### What is needed
From the first line of the listing to the last, set down everything exactly, but skip the images.

________________

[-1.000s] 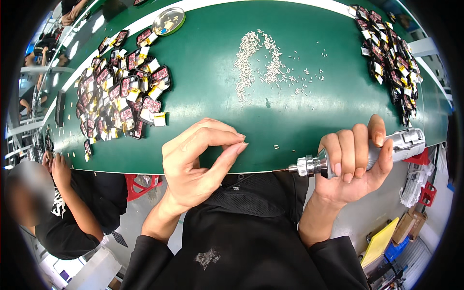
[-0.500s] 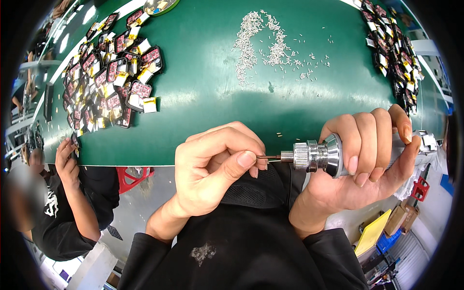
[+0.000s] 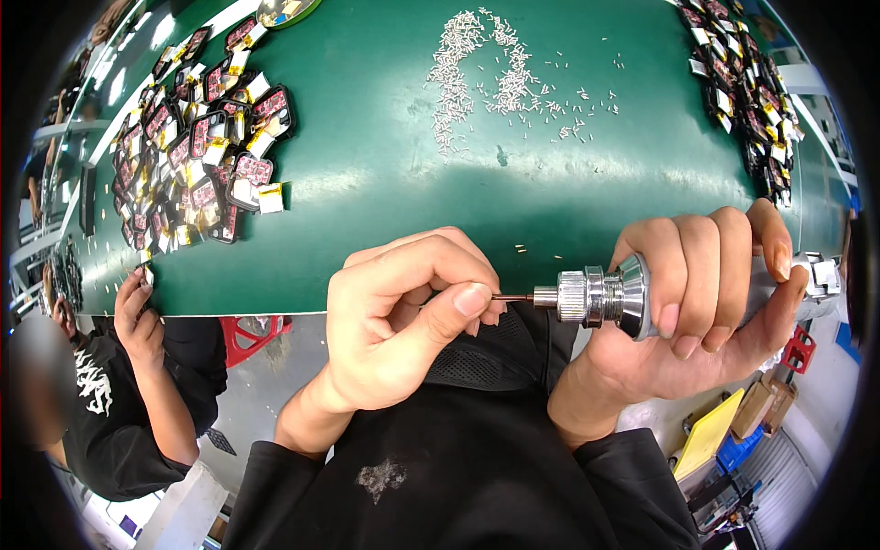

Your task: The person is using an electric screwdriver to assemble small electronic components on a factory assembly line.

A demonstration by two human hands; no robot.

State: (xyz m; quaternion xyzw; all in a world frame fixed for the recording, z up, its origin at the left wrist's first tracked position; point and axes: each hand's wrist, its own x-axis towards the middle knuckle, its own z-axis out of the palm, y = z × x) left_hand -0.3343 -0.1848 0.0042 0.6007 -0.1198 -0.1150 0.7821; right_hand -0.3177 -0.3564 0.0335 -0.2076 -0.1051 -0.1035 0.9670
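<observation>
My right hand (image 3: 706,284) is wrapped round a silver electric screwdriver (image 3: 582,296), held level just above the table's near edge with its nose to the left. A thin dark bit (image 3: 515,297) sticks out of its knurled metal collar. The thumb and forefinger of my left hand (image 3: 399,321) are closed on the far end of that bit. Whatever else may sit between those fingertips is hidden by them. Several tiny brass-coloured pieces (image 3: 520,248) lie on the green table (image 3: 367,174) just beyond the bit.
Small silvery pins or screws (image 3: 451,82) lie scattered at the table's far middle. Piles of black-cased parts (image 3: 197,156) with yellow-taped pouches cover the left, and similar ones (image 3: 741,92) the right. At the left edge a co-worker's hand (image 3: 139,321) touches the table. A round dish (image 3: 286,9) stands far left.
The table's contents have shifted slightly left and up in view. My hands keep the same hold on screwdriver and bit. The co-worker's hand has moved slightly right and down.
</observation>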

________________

### Solution for this task
[-1.000s] 
[-0.500s] 
[+0.000s] 

Your task: The person is using an electric screwdriver to assemble small electronic components on a factory assembly line.

A demonstration by two human hands; no robot.

State: (xyz m; quaternion xyzw; all in a world frame fixed for the recording, z up, its origin at the left wrist's first tracked position; point and axes: each hand's wrist, its own x-axis towards the middle knuckle, its own z-axis out of the palm, y = z × x) left_hand -0.3343 -0.1848 0.0042 0.6007 -0.1198 -0.1150 0.7821; right_hand -0.3177 -0.3564 0.0335 -0.2076 -0.1051 -0.1035 0.9670
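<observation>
My right hand (image 3: 706,284) is wrapped round a silver electric screwdriver (image 3: 582,296), held level just above the table's near edge with its nose to the left. A thin dark bit (image 3: 515,297) sticks out of its knurled metal collar. The thumb and forefinger of my left hand (image 3: 399,321) are closed on the far end of that bit. Whatever else may sit between those fingertips is hidden by them. Several tiny brass-coloured pieces (image 3: 520,248) lie on the green table (image 3: 367,174) just beyond the bit.
Small silvery pins or screws (image 3: 451,82) lie scattered at the table's far middle. Piles of black-cased parts (image 3: 197,156) with yellow-taped pouches cover the left, and similar ones (image 3: 741,92) the right. At the left edge a co-worker's hand (image 3: 139,321) touches the table. A round dish (image 3: 286,9) stands far left.
The table's contents have shifted slightly left and up in view. My hands keep the same hold on screwdriver and bit. The co-worker's hand has moved slightly right and down.
</observation>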

That concludes the answer.